TO DO:
Write out the whole listing without a single alteration.

DATASET ENTRIES:
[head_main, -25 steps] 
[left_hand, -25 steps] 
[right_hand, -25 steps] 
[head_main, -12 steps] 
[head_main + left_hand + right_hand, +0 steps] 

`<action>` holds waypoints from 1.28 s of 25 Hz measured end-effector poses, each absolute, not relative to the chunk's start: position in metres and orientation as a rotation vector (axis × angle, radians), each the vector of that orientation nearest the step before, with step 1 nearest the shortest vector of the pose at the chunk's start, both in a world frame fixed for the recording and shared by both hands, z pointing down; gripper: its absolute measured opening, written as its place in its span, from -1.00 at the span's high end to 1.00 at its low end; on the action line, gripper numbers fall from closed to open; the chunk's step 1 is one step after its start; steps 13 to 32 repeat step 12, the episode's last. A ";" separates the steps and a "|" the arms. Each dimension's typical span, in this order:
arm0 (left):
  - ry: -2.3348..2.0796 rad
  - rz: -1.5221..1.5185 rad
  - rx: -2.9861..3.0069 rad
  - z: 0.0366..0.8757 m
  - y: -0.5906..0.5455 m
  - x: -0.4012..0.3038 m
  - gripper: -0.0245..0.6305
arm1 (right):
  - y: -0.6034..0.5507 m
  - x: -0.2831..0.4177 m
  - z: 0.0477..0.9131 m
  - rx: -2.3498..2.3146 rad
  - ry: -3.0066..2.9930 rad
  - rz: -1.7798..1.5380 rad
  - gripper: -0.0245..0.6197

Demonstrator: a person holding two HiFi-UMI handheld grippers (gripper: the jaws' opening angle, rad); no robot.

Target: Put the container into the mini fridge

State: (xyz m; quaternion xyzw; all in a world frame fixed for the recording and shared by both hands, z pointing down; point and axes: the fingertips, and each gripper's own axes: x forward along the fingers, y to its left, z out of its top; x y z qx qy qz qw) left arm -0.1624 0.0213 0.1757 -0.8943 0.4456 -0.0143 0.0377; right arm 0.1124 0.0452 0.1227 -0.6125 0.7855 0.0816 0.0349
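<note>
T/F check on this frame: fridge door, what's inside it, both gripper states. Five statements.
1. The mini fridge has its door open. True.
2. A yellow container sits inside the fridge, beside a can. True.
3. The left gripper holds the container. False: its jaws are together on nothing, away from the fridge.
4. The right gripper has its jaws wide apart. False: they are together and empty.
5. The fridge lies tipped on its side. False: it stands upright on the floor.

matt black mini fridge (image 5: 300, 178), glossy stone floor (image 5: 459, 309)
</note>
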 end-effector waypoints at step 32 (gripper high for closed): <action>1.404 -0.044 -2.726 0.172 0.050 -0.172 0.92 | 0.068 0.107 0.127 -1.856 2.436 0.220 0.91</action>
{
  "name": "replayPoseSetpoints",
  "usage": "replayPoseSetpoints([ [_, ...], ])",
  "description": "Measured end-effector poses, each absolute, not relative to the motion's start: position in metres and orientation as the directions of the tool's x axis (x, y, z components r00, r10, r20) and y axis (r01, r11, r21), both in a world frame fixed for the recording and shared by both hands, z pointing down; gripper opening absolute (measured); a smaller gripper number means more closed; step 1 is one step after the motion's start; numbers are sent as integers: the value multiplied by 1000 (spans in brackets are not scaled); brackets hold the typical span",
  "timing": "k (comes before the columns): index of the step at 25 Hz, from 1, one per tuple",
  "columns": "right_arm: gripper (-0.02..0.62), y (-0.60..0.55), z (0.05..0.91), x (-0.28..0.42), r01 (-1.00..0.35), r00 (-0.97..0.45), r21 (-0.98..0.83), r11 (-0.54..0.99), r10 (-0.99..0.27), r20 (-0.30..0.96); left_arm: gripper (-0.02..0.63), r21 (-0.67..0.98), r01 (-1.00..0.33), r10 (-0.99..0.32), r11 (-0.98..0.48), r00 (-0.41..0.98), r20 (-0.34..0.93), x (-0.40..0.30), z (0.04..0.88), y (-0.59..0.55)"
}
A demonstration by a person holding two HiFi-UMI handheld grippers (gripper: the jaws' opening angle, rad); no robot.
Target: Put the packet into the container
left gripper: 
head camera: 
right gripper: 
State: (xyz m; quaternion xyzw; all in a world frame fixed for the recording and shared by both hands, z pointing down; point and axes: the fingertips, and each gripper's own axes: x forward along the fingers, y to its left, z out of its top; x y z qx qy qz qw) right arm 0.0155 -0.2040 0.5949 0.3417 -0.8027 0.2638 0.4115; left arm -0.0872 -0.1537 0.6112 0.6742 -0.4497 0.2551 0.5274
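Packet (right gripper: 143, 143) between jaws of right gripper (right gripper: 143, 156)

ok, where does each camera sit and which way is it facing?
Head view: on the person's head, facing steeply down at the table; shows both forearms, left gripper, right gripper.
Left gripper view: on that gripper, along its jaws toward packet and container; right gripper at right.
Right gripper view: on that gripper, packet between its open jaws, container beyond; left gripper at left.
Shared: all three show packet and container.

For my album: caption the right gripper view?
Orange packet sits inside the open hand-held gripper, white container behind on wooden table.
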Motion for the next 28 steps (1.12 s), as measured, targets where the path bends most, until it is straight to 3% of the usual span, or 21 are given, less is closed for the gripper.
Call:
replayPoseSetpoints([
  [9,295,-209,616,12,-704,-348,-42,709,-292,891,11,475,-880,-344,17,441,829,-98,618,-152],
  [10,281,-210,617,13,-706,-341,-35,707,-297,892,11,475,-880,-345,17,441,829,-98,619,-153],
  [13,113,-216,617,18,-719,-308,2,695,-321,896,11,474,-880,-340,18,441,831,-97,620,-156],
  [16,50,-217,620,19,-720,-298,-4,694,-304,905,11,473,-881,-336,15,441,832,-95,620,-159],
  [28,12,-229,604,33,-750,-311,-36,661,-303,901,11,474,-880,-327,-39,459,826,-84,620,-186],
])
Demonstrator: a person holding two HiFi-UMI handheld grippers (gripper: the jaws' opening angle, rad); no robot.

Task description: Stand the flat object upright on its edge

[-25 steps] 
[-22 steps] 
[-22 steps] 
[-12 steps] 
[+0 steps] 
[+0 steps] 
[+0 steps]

TASK SOLUTION:
[head_main, -25 steps] 
[left_hand, -25 steps] 
[right_hand, -25 steps] 
[head_main, -12 steps] 
[head_main + left_hand + right_hand, +0 steps] 

`<action>` holds waypoints from 1.28 s of 25 Hz measured end-effector poses, each absolute, not relative to the chunk's start: position in metres and orientation as a rotation vector (axis × angle, radians), each the vector of that orientation nearest the step before, with step 1 nearest the shortest vector of the pose at the chunk's start, both in a world frame fixed for the recording and shared by both hands, z pointing down; gripper: its absolute measured opening, written as its place in its span, from -1.00 at the span's high end to 1.00 at its low end; on the action line, gripper numbers fall from closed to open; the chunk's step 1 is one step after its start; steps 13 to 32 repeat step 12, the episode's last. A ";" separates the steps and a "|" the arms. Each dimension's typical span, in this order:
arm0 (left):
  - ry: -2.3348..2.0796 rad
  - rz: -1.5221..1.5185 rad
  - rx: -2.9861..3.0069 rad
  - z: 0.0366..0.8757 m
  - y: -0.5906..0.5455 m
  - x: -0.4012..0.3038 m
  - gripper: -0.0245..0.6305
arm1 (right):
  - y: -0.6034..0.5507 m
  - x: -0.2831..0.4177 m
  - z: 0.0477..0.9131 m
  - rx: -2.3498..2.3146 rad
  - ry: -3.0066..2.9930 rad
  - rz: -1.7798..1.5380 rad
  - gripper: -0.0245..0.6197

Demonstrator: a person holding two HiFi-UMI handheld grippers (gripper: the jaws' opening angle, rad); no robot.

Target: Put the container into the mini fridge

State: (xyz m; quaternion xyzw; all in a world frame fixed for the recording and shared by both hands, z pointing down; point and axes: the fingertips, and each gripper's own axes: x forward along the fingers, y to its left, z out of its top; x y z qx qy qz qw) left arm -0.1624 0.0213 0.1757 -0.8943 0.4456 -0.0143 0.0377; right arm 0.1124 0.0452 0.1227 -0.6125 0.7855 0.0816 0.0349
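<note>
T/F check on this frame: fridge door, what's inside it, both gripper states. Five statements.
1. The mini fridge has its door open. True.
2. A yellow container sits inside the fridge, beside a can. True.
3. The left gripper holds the container. False: its jaws are together on nothing, away from the fridge.
4. The right gripper has its jaws wide apart. False: they are together and empty.
5. The fridge lies tipped on its side. False: it stands upright on the floor.

matt black mini fridge (image 5: 300, 178), glossy stone floor (image 5: 459, 309)
</note>
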 end-effector waypoints at step 32 (gripper high for closed): <action>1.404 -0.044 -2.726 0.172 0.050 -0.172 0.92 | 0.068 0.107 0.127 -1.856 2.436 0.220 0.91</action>
{
  "name": "replayPoseSetpoints",
  "usage": "replayPoseSetpoints([ [_, ...], ])",
  "description": "Measured end-effector poses, each absolute, not relative to the motion's start: position in metres and orientation as the directions of the tool's x axis (x, y, z components r00, r10, r20) and y axis (r01, r11, r21), both in a world frame fixed for the recording and shared by both hands, z pointing down; gripper opening absolute (measured); a smaller gripper number means more closed; step 1 is one step after the motion's start; numbers are sent as integers: the value multiplied by 1000 (spans in brackets are not scaled); brackets hold the typical span",
  "timing": "k (comes before the columns): index of the step at 25 Hz, from 1, one per tuple",
  "columns": "right_arm: gripper (-0.02..0.62), y (-0.60..0.55), z (0.05..0.91), x (-0.28..0.42), r01 (-1.00..0.35), r00 (-0.97..0.45), r21 (-0.98..0.83), r11 (-0.54..0.99), r10 (-0.99..0.27), r20 (-0.30..0.96); left_arm: gripper (-0.02..0.63), r21 (-0.67..0.98), r01 (-1.00..0.33), r10 (-0.99..0.32), r11 (-0.98..0.48), r00 (-0.41..0.98), r20 (-0.34..0.93), x (-0.40..0.30), z (0.04..0.88), y (-0.59..0.55)"
}
A demonstration by a person holding two HiFi-UMI handheld grippers (gripper: the jaws' opening angle, rad); no robot.
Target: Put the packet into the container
left gripper: 
head camera: 
right gripper: 
State: (xyz m; quaternion xyzw; all in a world frame fixed for the recording and shared by both hands, z pointing down; point and axes: the fingertips, and each gripper's own axes: x forward along the fingers, y to its left, z out of its top; x y z qx qy qz qw) right arm 0.0155 -0.2040 0.5949 0.3417 -0.8027 0.2638 0.4115; left arm -0.0872 -0.1537 0.6112 0.6742 -0.4497 0.2551 0.5274
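Packet (right gripper: 143, 143) between jaws of right gripper (right gripper: 143, 156)

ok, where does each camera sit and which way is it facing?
Head view: on the person's head, facing steeply down at the table; shows both forearms, left gripper, right gripper.
Left gripper view: on that gripper, along its jaws toward packet and container; right gripper at right.
Right gripper view: on that gripper, packet between its open jaws, container beyond; left gripper at left.
Shared: all three show packet and container.

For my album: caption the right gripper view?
Orange packet sits inside the open hand-held gripper, white container behind on wooden table.
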Motion for the next 28 steps (1.12 s), as measured, targets where the path bends most, until it is straight to 3% of the usual span, or 21 are given, less is closed for the gripper.
Call:
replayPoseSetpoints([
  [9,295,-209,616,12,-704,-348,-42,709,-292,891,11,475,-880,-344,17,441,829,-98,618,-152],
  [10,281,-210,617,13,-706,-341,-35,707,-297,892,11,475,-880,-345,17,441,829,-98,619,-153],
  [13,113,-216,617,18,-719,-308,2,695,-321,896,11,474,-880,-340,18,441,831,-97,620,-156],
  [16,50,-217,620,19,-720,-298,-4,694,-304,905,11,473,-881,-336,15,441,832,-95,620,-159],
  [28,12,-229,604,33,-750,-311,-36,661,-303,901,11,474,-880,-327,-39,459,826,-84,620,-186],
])
Demonstrator: a person holding two HiFi-UMI handheld grippers (gripper: the jaws' opening angle, rad); no robot.

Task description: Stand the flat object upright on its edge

[-25 steps] 
[-22 steps] 
[-22 steps] 
[-12 steps] 
[+0 steps] 
[+0 steps] 
[+0 steps]

No more work is left in this exercise.